**TRY IT**
Please return the lines below verbatim, beginning at the one that has "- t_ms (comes" and stopping after the one that has "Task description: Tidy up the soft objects", and add no other lines.

**GIVEN MATERIAL**
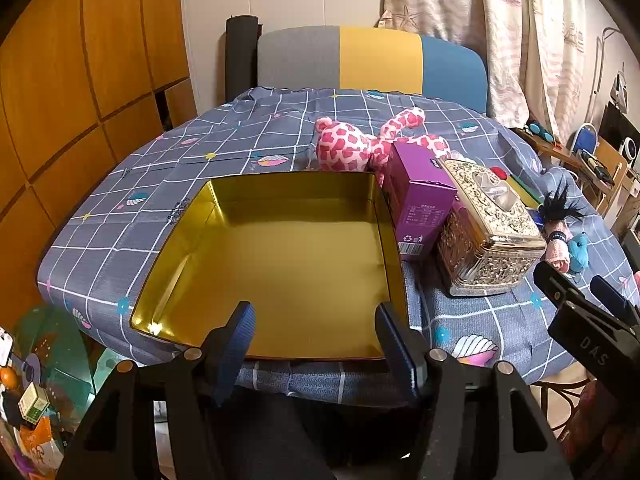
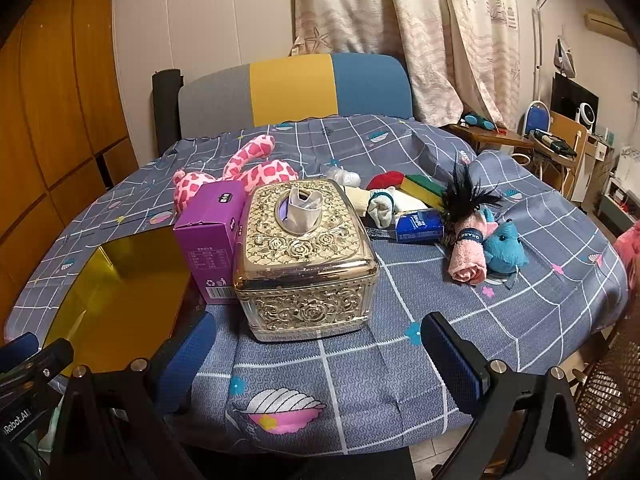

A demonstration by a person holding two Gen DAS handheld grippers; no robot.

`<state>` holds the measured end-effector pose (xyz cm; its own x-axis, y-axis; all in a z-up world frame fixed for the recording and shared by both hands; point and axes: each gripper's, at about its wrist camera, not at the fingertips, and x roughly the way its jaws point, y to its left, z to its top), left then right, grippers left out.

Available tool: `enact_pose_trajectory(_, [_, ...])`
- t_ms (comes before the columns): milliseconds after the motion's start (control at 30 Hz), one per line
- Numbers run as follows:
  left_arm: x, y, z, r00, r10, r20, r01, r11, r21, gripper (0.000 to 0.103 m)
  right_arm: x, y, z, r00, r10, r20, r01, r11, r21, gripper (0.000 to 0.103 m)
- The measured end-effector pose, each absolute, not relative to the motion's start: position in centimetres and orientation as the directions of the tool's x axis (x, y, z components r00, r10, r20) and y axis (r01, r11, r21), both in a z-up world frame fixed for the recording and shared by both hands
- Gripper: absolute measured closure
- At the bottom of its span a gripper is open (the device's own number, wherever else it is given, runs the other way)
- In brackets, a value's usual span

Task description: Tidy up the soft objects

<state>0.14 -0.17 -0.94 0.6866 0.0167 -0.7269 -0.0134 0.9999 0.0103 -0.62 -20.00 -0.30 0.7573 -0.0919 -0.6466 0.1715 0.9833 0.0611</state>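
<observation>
An open gold tin box (image 1: 280, 264) lies on the table, empty; it also shows in the right wrist view (image 2: 120, 292). A pink spotted plush (image 1: 352, 144) (image 2: 248, 172) lies behind it. A rolled pink towel (image 2: 468, 256), a blue plush (image 2: 506, 250), a black feathery toy (image 2: 466, 196), white socks (image 2: 380, 208) and sponges (image 2: 420, 186) lie at the right. My left gripper (image 1: 316, 340) is open and empty over the tin's near edge. My right gripper (image 2: 320, 360) is open and empty at the table's near edge, in front of the tissue box.
A gold ornate tissue box (image 2: 304, 256) (image 1: 484, 224) and a purple carton (image 2: 212, 240) (image 1: 416, 200) stand beside the tin. A blue packet (image 2: 420, 226) lies by the towel. A tricolour chair (image 2: 296, 88) stands behind the table. Clutter sits on the floor at left (image 1: 36, 392).
</observation>
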Motion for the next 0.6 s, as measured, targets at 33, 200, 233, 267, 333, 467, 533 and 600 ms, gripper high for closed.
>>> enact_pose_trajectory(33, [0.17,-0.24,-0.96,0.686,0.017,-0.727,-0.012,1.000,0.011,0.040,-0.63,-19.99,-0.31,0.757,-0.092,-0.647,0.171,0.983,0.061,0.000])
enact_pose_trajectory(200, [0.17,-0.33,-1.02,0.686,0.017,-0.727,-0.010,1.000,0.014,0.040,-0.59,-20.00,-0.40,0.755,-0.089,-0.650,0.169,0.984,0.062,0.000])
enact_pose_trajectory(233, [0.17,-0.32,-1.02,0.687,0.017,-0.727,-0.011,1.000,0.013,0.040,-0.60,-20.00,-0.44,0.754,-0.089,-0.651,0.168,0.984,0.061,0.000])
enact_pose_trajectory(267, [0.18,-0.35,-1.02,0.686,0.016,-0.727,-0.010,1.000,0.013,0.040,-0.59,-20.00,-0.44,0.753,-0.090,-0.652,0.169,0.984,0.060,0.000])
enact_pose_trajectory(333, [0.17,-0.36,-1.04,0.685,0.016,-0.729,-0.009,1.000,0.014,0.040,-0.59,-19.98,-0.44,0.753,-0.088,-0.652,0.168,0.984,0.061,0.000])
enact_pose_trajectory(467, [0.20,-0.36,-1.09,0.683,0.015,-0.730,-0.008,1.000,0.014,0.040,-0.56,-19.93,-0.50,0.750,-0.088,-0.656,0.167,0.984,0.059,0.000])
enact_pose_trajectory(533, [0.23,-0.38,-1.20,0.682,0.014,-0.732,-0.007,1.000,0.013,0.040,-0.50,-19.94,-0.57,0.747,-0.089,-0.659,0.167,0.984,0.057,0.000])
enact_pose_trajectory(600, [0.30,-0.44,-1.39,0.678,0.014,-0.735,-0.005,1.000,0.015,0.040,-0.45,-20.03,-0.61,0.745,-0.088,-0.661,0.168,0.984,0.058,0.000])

**RESPONSE BELOW**
- t_ms (comes before the columns): milliseconds after the motion's start (control at 30 Hz), one per line
- Numbers run as follows:
  left_arm: x, y, z, r00, r10, r20, r01, r11, r21, gripper (0.000 to 0.103 m)
  right_arm: x, y, z, r00, r10, r20, r01, r11, r21, gripper (0.000 to 0.103 m)
- The measured end-effector pose, each absolute, not relative to the motion's start: position in centimetres and orientation as the directions of the tool's x axis (x, y, z components r00, r10, r20) and y axis (r01, r11, r21), both in a z-up world frame fixed for the recording and shared by both hands
- Gripper: absolute measured closure
- At the bottom of its span a gripper is open (the device's own number, wherever else it is given, runs the other way)
- In brackets, a value's usual span

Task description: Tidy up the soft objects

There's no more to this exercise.